> [What is being asked]:
Please return exactly the lines below that run from the line with "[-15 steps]" through the end of the listing, both included, but not the pictures.

> [Provided data]:
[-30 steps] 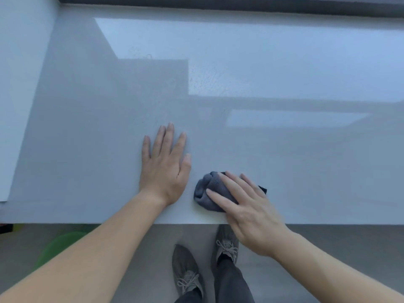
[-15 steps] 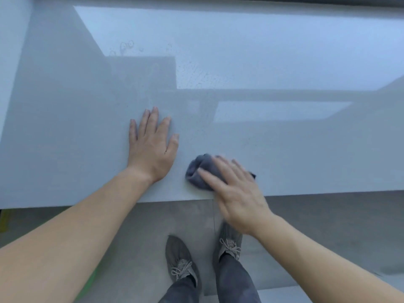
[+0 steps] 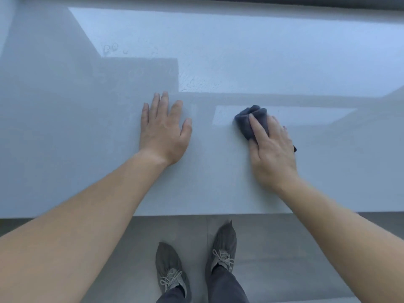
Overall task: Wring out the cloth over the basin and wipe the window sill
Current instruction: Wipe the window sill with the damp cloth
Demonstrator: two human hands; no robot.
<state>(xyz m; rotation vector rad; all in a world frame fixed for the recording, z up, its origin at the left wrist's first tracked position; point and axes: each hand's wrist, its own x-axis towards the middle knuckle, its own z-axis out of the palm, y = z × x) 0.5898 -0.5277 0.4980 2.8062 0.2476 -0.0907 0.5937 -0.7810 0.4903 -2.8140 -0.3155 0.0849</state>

> [Exercise response]:
[-15 steps] 
[+0 steps] 
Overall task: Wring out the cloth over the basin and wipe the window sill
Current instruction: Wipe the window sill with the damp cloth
Demonstrator: two human hands; no robot.
<state>(xyz m; rotation vector rad; all in a world frame fixed for the recording, z up, its origin at the left wrist's first tracked position; point and axes: each hand's wrist, its own x-axis towards the middle knuckle, its own z-axis out of the palm, y = z × x) 0.5898 -0.5277 0.4980 2.8062 0.2476 -0.0907 0.5937 -0.7810 0.4903 -2.8140 -0.3155 0.0849</state>

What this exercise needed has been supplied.